Task goal: The response must reproduce every record below without alteration.

___ Provided records

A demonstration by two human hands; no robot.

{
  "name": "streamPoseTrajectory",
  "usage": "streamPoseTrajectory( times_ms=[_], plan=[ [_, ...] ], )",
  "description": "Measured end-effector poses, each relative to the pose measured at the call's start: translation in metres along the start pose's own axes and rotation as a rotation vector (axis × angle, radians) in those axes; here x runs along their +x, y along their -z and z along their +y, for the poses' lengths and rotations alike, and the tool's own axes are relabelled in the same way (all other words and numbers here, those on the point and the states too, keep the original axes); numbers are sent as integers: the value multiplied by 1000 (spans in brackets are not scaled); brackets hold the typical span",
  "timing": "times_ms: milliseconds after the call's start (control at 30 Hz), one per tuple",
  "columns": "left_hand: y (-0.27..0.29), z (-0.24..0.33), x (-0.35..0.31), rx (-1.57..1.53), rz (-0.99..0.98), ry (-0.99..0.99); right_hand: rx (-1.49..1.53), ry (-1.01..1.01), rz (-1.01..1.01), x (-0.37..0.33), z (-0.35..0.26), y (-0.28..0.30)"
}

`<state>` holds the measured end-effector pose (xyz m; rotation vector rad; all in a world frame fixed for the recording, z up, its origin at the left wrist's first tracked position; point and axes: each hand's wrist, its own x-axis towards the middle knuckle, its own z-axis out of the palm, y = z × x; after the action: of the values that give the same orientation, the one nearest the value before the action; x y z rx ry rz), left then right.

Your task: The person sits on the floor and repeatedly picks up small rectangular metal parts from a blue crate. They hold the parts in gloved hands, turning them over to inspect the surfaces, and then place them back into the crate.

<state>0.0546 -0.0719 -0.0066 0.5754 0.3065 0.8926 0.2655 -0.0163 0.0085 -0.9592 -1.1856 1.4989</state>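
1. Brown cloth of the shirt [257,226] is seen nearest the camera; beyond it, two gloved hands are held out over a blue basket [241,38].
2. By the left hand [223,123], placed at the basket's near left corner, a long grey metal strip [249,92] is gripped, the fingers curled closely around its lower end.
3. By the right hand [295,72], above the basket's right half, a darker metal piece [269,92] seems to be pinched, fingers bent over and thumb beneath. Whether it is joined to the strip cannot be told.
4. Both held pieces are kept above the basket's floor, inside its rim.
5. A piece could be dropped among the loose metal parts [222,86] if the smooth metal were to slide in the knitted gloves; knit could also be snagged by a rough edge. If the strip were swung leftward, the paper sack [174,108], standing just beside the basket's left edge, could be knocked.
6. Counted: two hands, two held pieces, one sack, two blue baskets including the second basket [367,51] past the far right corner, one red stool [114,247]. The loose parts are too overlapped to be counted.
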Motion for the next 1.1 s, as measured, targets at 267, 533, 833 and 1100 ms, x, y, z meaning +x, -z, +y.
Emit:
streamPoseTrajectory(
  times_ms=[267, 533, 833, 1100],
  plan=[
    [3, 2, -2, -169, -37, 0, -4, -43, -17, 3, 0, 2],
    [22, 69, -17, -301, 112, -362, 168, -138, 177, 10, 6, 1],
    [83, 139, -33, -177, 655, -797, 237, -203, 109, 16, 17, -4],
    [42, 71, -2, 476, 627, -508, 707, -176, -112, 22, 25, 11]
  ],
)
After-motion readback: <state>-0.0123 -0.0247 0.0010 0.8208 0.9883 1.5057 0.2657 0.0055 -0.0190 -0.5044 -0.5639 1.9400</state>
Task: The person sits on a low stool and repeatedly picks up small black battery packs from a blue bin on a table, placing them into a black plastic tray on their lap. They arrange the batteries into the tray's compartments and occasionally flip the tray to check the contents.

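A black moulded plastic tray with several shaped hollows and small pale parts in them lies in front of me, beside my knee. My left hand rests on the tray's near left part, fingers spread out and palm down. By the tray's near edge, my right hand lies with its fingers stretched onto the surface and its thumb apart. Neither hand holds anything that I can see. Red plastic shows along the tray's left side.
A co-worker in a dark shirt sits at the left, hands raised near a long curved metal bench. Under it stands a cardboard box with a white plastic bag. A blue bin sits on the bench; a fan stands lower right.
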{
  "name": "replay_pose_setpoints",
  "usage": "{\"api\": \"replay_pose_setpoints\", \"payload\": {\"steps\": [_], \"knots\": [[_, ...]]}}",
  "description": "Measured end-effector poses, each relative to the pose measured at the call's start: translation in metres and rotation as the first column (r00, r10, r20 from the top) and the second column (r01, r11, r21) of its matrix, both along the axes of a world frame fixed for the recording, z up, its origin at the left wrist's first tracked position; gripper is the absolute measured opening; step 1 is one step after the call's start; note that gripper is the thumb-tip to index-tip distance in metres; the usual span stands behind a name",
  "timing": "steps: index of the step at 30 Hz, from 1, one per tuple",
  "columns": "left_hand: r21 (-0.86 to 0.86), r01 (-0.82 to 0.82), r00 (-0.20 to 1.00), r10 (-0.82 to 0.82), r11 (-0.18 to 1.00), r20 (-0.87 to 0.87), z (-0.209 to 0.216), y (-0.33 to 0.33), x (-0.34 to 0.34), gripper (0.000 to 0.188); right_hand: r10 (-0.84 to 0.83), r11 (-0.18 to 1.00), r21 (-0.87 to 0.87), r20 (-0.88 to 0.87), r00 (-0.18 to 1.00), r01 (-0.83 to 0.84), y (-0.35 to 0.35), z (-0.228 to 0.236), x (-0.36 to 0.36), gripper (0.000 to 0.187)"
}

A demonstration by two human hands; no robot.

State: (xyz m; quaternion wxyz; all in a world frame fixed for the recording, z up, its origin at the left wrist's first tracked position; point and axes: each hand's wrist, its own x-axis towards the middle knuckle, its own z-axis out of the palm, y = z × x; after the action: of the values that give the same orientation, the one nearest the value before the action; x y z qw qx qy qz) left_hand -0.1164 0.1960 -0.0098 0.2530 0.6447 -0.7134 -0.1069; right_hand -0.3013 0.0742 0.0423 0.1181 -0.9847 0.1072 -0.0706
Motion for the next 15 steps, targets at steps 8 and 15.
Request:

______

Response:
A demonstration by two human hands; no robot.

{
  "name": "streamPoseTrajectory",
  "usage": "streamPoseTrajectory( times_ms=[_], plan=[ [_, ...] ], )",
  "description": "Measured end-effector poses, each relative to the pose measured at the call's start: translation in metres along the start pose's own axes and rotation as a rotation vector (axis × angle, radians) in those axes; here x runs along their +x, y along their -z and z along their +y, for the poses' lengths and rotations alike, and the tool's own axes are relabelled in the same way (all other words and numbers here, those on the point and the states too, keep the original axes); numbers are sent as integers: the value multiplied by 1000 (spans in brackets are not scaled); brackets hold the typical span",
  "timing": "times_ms: milliseconds after the call's start (control at 30 Hz), one per tuple",
  "columns": "left_hand: y (-0.27..0.29), z (-0.24..0.33), x (-0.35..0.31), rx (-1.57..1.53), rz (-0.99..0.98), ry (-0.99..0.99); right_hand: rx (-1.49..1.53), ry (-1.01..1.01), rz (-1.01..1.01), x (-0.37..0.33), z (-0.35..0.26), y (-0.28..0.30)"
}

`<state>` holds the measured end-effector pose (xyz m; rotation vector rad; all in a world frame fixed for the recording, z up, its origin at the left wrist's first tracked position; point and axes: each hand's wrist, its own x-axis towards the middle knuckle, its own z-axis out of the palm, y = z × x; after the action: of the values that give the same orientation, the one nearest the value before the action; x y z rx ry rz), left then right.

Your task: The person sits on the floor and repeatedly picks up small rectangular metal parts from a blue crate. They hold the parts in gloved hands, turning them over to inspect the surfaces, and then place them back into the crate.

<state>0.0546 -0.0719 -0.0066 0.5754 0.3065 0.8926 0.2655 -0.0163 0.0085 -0.9592 -1.1856 1.4989</state>
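1. Brown cloth of the shirt [257,226] is seen nearest the camera; beyond it, two gloved hands are held out over a blue basket [241,38].
2. By the left hand [223,123], placed at the basket's near left corner, a long grey metal strip [249,92] is gripped, the fingers curled closely around its lower end.
3. By the right hand [295,72], above the basket's right half, a darker metal piece [269,92] seems to be pinched, fingers bent over and thumb beneath. Whether it is joined to the strip cannot be told.
4. Both held pieces are kept above the basket's floor, inside its rim.
5. A piece could be dropped among the loose metal parts [222,86] if the smooth metal were to slide in the knitted gloves; knit could also be snagged by a rough edge. If the strip were swung leftward, the paper sack [174,108], standing just beside the basket's left edge, could be knocked.
6. Counted: two hands, two held pieces, one sack, two blue baskets including the second basket [367,51] past the far right corner, one red stool [114,247]. The loose parts are too overlapped to be counted.
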Motion for the next 1.1 s, as measured, targets at 267, 533, 833 and 1100 ms, x, y, z meaning +x, -z, +y.
Emit:
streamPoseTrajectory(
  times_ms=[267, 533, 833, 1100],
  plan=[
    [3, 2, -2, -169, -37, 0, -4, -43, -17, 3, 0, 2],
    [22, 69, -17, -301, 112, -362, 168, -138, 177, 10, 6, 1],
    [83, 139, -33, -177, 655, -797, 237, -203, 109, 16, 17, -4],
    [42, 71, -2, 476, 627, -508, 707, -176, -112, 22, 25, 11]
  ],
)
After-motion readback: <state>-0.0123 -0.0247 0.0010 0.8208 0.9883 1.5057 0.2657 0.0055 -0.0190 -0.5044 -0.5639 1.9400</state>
Task: The person sits on a low stool and repeatedly picks up small black battery packs from a blue bin on a table, placing them into a black plastic tray on their lap. They arrange the batteries into the tray's compartments and occasionally flip the tray to check the contents.

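A black moulded plastic tray with several shaped hollows and small pale parts in them lies in front of me, beside my knee. My left hand rests on the tray's near left part, fingers spread out and palm down. By the tray's near edge, my right hand lies with its fingers stretched onto the surface and its thumb apart. Neither hand holds anything that I can see. Red plastic shows along the tray's left side.
A co-worker in a dark shirt sits at the left, hands raised near a long curved metal bench. Under it stands a cardboard box with a white plastic bag. A blue bin sits on the bench; a fan stands lower right.
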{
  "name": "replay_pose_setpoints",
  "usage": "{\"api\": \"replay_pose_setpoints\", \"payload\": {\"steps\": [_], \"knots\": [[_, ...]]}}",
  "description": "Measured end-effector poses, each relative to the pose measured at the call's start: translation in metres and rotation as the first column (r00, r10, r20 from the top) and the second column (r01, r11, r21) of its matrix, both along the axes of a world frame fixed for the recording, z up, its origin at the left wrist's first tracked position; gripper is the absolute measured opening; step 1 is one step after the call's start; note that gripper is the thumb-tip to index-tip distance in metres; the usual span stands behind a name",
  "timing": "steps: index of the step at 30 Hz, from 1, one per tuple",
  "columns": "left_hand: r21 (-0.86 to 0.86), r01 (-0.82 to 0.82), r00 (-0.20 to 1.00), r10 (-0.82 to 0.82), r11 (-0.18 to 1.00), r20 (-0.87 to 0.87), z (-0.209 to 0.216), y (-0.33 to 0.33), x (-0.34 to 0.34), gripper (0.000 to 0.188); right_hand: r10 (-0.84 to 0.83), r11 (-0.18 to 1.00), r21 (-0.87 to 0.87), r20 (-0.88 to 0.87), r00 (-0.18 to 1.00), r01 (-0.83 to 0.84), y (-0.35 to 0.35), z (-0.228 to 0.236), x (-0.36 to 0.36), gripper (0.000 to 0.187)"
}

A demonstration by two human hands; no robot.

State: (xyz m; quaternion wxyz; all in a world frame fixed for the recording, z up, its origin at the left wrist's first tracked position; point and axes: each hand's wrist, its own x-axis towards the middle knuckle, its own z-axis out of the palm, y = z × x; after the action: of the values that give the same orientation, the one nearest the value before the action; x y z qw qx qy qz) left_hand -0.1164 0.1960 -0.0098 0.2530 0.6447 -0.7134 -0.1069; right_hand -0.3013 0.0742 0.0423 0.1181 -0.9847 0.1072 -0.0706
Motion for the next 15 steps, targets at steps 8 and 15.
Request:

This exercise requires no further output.